# [Exercise directions]
From the entries that follow, extract each line holding the string "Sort".

BEGIN

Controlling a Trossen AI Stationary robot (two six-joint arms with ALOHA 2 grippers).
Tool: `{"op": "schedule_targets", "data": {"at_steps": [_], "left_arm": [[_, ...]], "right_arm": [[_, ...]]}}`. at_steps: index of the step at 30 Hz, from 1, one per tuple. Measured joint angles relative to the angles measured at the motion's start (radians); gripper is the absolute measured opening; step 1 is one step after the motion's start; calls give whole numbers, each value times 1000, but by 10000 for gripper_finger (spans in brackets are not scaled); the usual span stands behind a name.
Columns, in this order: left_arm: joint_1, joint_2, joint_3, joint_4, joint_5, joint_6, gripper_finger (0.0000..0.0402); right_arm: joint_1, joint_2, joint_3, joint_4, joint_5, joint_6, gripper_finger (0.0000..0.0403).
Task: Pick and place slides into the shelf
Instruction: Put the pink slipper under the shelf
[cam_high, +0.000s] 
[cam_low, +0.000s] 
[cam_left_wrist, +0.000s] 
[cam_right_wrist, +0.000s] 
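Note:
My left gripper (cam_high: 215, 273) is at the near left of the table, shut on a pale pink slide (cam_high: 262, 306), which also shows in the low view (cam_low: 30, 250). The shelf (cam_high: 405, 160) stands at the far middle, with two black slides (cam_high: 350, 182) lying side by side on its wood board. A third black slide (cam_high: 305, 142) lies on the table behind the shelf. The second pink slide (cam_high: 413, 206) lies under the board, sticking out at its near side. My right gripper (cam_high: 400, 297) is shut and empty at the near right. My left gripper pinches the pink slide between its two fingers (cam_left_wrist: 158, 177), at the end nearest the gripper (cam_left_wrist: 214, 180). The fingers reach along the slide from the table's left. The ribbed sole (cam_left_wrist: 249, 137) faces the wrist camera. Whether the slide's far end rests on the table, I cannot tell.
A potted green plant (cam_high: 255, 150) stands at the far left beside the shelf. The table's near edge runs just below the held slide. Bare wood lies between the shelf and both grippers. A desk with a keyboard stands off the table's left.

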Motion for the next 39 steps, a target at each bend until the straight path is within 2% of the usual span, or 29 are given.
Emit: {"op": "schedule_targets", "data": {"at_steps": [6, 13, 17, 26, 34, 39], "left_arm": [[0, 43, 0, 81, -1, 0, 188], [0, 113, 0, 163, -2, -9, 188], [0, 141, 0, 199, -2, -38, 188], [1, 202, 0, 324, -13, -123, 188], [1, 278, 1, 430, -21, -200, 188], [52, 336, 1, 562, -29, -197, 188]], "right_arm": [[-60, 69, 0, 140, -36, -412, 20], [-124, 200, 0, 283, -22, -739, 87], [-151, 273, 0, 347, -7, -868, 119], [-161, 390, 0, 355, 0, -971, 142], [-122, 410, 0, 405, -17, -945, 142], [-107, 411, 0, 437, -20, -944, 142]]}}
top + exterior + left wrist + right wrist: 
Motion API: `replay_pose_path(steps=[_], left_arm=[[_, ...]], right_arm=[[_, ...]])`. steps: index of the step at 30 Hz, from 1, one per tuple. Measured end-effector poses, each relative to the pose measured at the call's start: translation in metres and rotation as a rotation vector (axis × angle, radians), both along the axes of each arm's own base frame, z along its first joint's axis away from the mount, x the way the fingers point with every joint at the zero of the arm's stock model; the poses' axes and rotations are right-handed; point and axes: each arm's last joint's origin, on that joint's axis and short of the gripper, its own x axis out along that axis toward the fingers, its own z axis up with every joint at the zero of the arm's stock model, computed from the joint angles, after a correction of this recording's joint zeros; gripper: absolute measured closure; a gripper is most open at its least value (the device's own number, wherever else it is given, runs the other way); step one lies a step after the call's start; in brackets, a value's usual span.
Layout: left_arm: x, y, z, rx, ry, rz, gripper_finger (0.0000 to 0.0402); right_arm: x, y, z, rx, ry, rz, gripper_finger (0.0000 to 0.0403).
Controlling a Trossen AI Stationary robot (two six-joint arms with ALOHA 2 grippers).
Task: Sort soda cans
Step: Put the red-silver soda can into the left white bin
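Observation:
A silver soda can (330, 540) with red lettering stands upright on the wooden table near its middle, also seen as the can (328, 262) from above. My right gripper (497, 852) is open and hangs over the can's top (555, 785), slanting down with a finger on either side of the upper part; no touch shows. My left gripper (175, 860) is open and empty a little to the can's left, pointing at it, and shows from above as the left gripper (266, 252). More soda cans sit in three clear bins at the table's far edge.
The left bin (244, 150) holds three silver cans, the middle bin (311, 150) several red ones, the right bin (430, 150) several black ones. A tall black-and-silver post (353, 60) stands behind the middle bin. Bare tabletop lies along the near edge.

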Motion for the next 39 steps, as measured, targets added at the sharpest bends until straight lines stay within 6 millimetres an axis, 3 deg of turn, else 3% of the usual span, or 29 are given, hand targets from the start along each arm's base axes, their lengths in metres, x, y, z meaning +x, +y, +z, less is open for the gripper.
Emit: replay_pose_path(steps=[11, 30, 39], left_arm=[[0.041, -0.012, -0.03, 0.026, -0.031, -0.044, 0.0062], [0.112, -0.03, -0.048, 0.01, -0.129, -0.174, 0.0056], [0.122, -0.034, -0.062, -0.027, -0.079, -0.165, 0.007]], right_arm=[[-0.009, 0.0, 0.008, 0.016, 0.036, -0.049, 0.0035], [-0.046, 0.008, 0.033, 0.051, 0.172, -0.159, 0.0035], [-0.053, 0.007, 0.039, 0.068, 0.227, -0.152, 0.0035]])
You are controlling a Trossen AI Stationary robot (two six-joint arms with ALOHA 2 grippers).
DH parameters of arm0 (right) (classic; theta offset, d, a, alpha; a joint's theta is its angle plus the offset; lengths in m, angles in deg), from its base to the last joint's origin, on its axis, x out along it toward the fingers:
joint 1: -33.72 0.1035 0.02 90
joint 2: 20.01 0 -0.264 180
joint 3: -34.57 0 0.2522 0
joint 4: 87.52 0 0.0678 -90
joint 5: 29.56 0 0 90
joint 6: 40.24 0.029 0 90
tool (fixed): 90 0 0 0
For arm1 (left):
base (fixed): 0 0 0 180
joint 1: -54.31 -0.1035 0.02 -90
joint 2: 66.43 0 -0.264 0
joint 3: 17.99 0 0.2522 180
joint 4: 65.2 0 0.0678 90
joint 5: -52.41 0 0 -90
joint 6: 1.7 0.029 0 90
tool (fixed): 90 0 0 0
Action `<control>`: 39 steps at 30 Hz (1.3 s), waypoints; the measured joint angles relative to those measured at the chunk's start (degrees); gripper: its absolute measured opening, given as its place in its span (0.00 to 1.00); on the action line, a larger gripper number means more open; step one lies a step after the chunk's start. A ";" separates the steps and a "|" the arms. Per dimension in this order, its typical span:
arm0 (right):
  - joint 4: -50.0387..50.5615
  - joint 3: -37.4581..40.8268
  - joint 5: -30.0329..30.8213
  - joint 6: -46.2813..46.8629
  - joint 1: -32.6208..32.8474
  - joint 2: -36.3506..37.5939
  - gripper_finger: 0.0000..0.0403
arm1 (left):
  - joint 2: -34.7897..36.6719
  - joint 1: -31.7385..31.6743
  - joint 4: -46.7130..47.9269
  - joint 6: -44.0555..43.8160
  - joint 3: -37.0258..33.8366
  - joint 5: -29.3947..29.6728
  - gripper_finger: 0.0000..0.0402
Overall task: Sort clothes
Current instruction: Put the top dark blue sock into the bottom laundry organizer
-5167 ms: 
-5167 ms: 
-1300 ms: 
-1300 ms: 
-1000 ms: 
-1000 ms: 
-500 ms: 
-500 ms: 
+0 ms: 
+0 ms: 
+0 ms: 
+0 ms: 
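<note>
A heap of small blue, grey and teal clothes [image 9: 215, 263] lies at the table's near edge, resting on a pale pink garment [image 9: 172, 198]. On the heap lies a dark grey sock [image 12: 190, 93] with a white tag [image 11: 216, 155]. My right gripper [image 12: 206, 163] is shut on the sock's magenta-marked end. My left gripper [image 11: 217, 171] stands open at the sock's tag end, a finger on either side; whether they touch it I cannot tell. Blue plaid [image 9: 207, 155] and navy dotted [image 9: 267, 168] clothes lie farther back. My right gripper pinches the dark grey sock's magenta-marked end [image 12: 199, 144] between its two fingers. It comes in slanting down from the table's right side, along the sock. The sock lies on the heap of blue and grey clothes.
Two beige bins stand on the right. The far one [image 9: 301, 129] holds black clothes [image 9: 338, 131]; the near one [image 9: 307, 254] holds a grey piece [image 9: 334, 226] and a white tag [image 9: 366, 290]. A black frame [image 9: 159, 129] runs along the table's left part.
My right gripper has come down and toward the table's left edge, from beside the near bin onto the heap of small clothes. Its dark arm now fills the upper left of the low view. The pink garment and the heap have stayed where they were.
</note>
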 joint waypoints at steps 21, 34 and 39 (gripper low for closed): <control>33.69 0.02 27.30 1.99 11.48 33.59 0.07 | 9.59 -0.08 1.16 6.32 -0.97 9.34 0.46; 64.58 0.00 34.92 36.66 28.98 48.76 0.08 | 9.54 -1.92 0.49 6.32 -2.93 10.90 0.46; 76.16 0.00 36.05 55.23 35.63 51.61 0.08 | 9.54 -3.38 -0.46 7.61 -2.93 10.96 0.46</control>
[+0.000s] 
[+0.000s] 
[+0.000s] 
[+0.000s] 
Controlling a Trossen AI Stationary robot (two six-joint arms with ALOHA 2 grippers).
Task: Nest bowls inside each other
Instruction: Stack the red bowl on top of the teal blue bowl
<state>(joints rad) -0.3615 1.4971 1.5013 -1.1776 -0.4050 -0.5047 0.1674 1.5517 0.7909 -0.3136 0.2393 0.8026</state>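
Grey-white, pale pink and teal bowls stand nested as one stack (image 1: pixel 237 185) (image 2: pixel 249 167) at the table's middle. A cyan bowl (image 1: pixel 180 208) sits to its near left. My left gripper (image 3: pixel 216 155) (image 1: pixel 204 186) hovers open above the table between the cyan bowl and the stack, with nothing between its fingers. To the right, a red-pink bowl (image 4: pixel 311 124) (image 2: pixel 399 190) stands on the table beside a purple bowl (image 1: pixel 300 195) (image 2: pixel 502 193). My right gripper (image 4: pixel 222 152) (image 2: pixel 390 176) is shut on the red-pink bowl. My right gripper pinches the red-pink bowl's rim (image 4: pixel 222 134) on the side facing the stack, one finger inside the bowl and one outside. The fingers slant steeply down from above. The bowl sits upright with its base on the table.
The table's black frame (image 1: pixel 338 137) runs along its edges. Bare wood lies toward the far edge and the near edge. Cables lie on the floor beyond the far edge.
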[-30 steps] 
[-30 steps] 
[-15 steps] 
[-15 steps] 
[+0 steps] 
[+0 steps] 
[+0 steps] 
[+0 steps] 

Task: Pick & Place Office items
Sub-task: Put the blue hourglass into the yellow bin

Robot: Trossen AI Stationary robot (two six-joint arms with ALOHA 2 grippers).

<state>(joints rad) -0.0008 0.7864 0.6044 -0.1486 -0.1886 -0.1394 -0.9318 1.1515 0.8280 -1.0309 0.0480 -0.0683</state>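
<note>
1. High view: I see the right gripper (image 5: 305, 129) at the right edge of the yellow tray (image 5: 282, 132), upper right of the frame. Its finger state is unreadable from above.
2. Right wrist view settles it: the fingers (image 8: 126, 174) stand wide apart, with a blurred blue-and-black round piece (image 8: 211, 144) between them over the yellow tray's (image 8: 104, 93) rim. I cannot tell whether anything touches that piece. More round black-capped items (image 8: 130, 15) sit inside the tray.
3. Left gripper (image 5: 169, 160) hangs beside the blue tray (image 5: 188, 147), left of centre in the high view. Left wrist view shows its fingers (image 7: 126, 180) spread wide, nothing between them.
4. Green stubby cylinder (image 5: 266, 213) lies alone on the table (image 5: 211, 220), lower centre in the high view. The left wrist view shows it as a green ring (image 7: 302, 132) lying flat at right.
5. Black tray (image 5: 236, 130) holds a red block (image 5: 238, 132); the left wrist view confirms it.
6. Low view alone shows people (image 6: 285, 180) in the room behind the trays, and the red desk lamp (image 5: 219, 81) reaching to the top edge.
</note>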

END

# [Answer to the exercise]
Task: Sort soda cans
Overall task: Sort clothes

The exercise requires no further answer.